И вот, два месяца назад, уломал сын Амины свою мать пойти поклониться да сосватать ему Нуаму! Женщина гордость свою растоптала, унизилась до того, что вошла к Саадийе во двор. Час был утренний — на огне кофе кипит, на столе чашки расставлены, сахар там, всякое, — и Саадийя это так прохладно ее встречает, кофе испить предложила для вида. Ну, Амина поначалу отказалась, как следовало бы, а Саадийя-то и не настаивает. Это что же получается: вот, значит, бог, а вот — порог? Не сказала хозяйка: пророк, мол, ниспослал, посланницей за него буду, аллах тебе, мол, дарует — испей чашечку… Ни одного словечка такого не прибавила! Набралась тут Амина всей смелости, какая была, чтобы говорить с Саадийей о сыне своем Ахмеде да дочери ее Нуаме. Потом сжалась, с лица вся сошла и говорит наконец дрожащим голосом — а в душе-то сына почем зря клянет, что поставил ее в такое унижение! И говорит, значит: «Саадийя, сестра моя… Клялась я, верно, ни в жизнь не заходить к тебе. Ты, стало быть, из всех людей дом мой обошла, не пришла утешить меня по матери. Ну да щедр верующий да милостив. Простила я тебя, сестра. Дело-то привело меня к тебе важное, пришла я к тебе из-за сына своего Ахмеда. Абу Ахмед да я, хотим мы, стало быть, Нуаму в жены Ахмеду!» Выговорила она это все, чувствует — язык как деревяшка во рту лежит, в горле все пересохло, съежилось. Кашлянула она этак раза два — руки задрожали. А Саадийя в ответ ни слова! Ну хоть бы слово одно она сказала — оправилась бы Амина маленько от этого ужаса. А Саадийя всегда считала ее меньше себя весом. Сама-то она женщина красивая, статная — и лицом вышла, и осанкой.

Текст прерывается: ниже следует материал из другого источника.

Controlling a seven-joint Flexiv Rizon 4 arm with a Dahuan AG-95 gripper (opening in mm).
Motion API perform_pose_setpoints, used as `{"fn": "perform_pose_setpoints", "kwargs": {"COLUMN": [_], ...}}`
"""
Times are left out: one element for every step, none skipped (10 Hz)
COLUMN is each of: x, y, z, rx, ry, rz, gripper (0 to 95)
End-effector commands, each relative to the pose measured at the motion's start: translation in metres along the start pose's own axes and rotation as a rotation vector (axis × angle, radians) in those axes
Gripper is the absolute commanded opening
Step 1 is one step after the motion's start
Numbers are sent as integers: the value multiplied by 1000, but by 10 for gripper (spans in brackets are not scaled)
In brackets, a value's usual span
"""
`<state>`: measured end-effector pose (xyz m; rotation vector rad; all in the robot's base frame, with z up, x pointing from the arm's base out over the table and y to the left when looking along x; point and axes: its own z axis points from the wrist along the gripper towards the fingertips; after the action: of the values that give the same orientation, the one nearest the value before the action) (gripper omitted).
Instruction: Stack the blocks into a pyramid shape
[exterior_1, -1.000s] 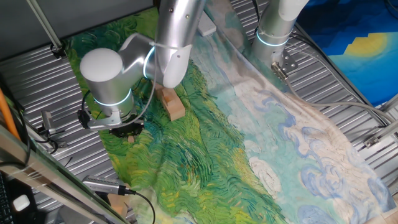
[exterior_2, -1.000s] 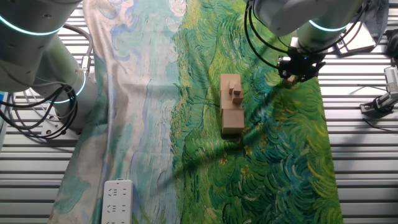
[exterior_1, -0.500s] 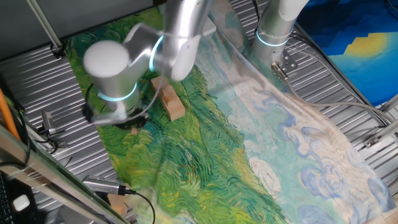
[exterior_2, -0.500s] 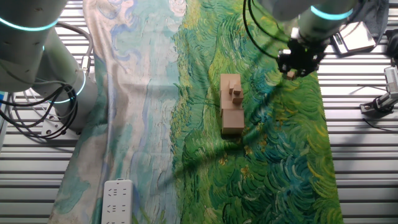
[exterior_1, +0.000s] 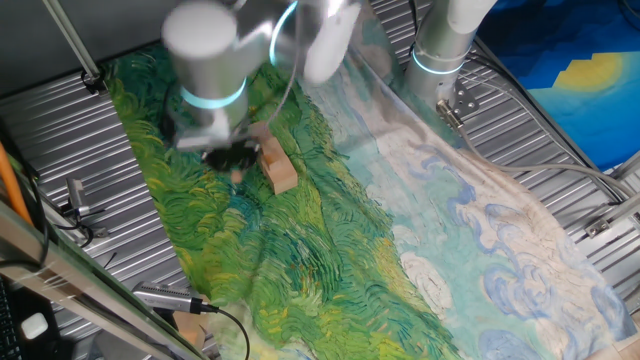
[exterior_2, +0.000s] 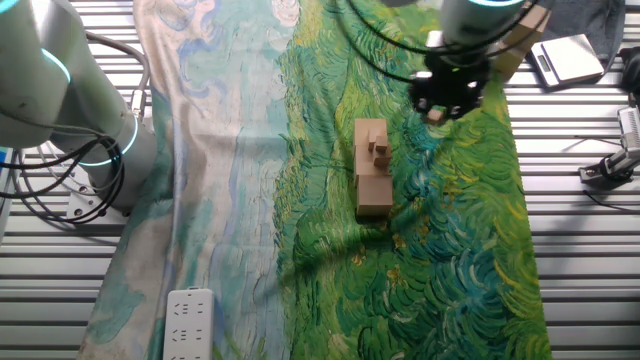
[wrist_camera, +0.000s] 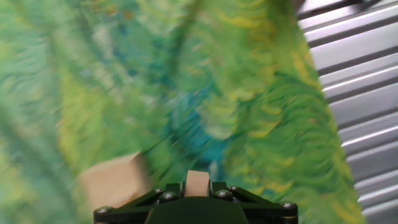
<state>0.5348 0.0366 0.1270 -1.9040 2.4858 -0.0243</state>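
Row of large blocks (exterior_2: 371, 170) sits mid-table on the green cloth (exterior_2: 450, 260), two small ones already on top. To its right, the gripper (exterior_2: 436, 114) pinches another small block (wrist_camera: 197, 183); upper tiers look unfinished.

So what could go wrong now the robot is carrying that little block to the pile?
The gripper pinches only a small block, so it might slip out mid-move. The views are blurred, suggesting speed; arriving fast, it could bump the small blocks already on the row and knock them off. It might also set its block off-centre, so it tumbles.
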Motion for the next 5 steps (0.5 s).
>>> {"fn": "perform_pose_setpoints", "kwargs": {"x": [31,39,44,47,48], "y": [27,36,43,50,54], "z": [-24,-25,-24,-19,-15], "rx": [-25,-28,-28,-27,-25], "ry": [-11,-13,-18,-27,-31], "rz": [-52,-60,-65,-71,-73], "gripper": [0,0,0,0,0]}}
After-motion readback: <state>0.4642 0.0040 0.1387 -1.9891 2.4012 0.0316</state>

Смотришь на лицо ее открытое, чистое — все богатство ее семи братьев за ним чувствуешь, да отцовы наделы широкие, мужнины пальмы, деревья, коров и скотину всякую, числа ей не счесть. У женщины этой трое детей — в школах обучались, на государственной службе состоят. Дочь у нее красавица, парни к ней так и липнут, люди все добром ее вспоминают. Женщине уже за сорок — а все девицей на выданье выглядит. Немногословна она — это верно, но что же тут-то слова не скажет? Наконец подняла Саадийя ресницы свои длинные, посмотрела на Амину странным, непонятным взглядом. Ни гнева, ни ненависти, ни упрека, ни ласки. И сказала голосом спокойным, без дрожи, без возмущения: «Добро, коли аллах пожелает. Слово-то, конечно, за хозяином дома. Вот придет, скажем».

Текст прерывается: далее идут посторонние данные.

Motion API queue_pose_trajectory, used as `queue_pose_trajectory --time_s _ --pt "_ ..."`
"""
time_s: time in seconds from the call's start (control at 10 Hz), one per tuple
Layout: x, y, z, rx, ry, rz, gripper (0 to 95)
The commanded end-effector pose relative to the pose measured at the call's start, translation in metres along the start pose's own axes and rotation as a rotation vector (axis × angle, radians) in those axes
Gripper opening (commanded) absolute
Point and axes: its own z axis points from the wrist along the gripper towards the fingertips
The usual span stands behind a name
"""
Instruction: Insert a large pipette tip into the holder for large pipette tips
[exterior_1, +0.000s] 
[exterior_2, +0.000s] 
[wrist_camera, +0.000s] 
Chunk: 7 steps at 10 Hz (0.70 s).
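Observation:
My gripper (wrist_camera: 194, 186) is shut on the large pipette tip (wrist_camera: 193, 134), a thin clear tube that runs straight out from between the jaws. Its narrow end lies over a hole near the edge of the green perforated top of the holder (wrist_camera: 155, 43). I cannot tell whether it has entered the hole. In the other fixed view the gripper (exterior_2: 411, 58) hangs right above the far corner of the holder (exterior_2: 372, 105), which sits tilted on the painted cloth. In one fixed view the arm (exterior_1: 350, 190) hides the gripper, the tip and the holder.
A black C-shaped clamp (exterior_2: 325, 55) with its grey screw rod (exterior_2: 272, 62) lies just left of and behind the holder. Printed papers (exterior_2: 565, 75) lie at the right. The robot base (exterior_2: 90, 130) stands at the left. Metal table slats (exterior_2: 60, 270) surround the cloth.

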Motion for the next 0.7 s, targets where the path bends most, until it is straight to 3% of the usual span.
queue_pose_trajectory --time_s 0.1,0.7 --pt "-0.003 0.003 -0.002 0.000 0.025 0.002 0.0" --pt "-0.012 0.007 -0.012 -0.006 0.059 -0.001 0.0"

Вспомнила Амина все это и, как они потом отказали, вспомнила: извинились, что, мол, не вышла Нуама возрастом на выданье, мала еще. А теперь вот сами за Зейна ее выдают, за недоумка этого желторотого! Изо всех людей честных одного этого Зейна выбрали?! Амина сразу поняла, нутром почувствовала: во всем этом деле главное — лично ее уколоть, умышленно.

А Халима-то, молочница, прямо задрожала вся, как увидела, что зрачки у Амины расширились, глаза кровью налились. Никак заметила баба, что молока она ей не долила?.. Долила она Молоко Амине, с верхом добавила, и говорит:

— Ну-ну, успокойся, соседка… Вот тебе еще, не сердись!


Год за годом идут нескончаемой чередой, и вздымаются в свой черед воды Нила — словно мощная грудь великана полнится яростью. Воды бушуют вдоль берегов, покрывают пахотную землю, пока не достигнут отрогов пустыни, не заплещут мирно у порогов ближайших домов на краю плоскогорья. Ночью кричат лягушки на все лады, с севера дуют влажные, напоенные росой ветры. Удивительные запахи приносят они с собой: тут и ароматы цветов акаций и райского банана, и запахи прелой древесины и жирной, перенасыщенной влагой благодатной земли, и запах гниющей рыбы, выброшенной ленивой волной на песок.